What you need to do: For the entries below, print exactly the lines between the line holding "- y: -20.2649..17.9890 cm" and the line holding "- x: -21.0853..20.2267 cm", inclusive, and nothing else.

Data to examine:
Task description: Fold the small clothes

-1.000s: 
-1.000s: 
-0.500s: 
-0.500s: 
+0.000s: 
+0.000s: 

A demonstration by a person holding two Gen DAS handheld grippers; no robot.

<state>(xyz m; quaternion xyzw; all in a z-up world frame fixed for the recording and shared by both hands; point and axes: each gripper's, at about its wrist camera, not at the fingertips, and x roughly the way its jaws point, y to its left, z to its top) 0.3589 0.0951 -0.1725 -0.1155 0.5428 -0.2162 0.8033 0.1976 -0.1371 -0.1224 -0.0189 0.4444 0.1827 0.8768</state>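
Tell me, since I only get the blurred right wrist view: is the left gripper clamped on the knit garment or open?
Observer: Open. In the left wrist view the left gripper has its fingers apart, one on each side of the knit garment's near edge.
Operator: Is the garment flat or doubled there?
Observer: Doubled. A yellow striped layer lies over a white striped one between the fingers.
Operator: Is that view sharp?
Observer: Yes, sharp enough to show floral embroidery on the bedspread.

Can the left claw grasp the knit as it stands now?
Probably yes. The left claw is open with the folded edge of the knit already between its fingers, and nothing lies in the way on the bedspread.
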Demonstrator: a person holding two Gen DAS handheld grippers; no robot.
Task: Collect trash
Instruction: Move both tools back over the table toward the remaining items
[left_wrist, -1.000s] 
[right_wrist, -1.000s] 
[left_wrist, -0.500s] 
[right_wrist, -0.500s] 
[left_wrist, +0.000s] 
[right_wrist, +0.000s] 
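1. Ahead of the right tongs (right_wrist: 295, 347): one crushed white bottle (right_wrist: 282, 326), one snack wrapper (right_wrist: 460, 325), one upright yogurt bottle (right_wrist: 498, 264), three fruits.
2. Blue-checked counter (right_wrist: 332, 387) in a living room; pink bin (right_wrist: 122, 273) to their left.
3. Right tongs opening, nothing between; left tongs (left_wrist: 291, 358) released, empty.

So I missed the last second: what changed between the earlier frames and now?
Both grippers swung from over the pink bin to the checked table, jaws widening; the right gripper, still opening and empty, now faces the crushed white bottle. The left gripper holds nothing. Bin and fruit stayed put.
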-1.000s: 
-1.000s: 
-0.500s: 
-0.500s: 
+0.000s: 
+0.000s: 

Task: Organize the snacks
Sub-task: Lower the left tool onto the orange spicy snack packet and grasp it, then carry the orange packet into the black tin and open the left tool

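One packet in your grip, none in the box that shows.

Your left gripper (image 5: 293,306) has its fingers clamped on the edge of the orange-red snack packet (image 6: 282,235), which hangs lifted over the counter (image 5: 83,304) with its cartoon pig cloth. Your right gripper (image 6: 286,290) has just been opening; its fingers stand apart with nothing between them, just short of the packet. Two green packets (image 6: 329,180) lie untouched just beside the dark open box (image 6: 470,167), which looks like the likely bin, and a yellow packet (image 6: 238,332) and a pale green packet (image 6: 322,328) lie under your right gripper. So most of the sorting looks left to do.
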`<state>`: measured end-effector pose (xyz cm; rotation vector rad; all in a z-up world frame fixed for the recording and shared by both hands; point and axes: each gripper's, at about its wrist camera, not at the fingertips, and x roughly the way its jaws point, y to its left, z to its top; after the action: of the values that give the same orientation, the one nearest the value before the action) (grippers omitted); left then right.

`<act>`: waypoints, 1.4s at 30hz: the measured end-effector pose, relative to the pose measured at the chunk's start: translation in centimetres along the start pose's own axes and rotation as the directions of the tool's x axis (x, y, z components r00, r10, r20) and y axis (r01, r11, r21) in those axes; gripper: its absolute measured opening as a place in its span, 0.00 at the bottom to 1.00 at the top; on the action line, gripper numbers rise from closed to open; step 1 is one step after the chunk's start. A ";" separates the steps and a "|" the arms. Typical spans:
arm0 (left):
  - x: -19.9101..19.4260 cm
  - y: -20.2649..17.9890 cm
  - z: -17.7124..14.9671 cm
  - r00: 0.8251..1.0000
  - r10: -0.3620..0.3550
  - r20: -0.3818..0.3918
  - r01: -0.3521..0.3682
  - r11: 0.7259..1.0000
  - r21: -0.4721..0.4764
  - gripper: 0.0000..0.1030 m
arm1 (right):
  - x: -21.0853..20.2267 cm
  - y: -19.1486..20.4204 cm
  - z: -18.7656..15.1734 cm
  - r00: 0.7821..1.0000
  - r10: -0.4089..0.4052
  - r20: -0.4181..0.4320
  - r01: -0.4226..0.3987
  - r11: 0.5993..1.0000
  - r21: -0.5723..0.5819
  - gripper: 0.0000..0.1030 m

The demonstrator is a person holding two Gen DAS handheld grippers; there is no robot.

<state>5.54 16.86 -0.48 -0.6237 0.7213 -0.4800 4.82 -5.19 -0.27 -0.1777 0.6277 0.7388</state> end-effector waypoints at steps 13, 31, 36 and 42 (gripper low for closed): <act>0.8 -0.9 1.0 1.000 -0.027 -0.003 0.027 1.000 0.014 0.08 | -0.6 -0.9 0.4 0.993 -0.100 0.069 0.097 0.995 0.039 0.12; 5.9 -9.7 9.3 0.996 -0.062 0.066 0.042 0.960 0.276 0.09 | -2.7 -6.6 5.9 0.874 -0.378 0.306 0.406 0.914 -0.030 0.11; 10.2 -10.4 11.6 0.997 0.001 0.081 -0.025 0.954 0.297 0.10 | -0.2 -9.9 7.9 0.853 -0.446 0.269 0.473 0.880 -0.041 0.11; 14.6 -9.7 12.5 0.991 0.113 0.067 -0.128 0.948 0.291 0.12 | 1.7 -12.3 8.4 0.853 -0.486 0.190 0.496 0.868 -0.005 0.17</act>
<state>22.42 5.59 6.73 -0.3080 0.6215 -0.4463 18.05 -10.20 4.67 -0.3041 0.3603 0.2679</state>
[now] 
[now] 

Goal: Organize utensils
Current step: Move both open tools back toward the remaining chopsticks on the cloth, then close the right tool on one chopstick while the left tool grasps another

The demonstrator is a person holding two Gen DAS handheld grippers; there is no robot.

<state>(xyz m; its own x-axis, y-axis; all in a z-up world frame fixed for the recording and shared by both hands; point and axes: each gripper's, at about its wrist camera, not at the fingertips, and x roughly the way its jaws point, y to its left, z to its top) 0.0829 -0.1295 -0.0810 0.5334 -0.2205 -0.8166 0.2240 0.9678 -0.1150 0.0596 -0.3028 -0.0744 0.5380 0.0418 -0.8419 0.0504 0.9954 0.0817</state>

Your solution:
  - y: -20.2649..17.9890 cm
  - z: -17.7124..14.9671 cm
  - r00: 0.8251..1.0000
  - r10: -0.3620..0.3550
  - r20: -0.3818..0.3918
  - r01: -0.3521..0.3682
  - r11: 0.7259..1.0000
  - r21: -0.4721..0.4764
  - gripper: 0.0000..0.1030 m
arm1 (right):
  - x: -21.0853..20.2267 cm

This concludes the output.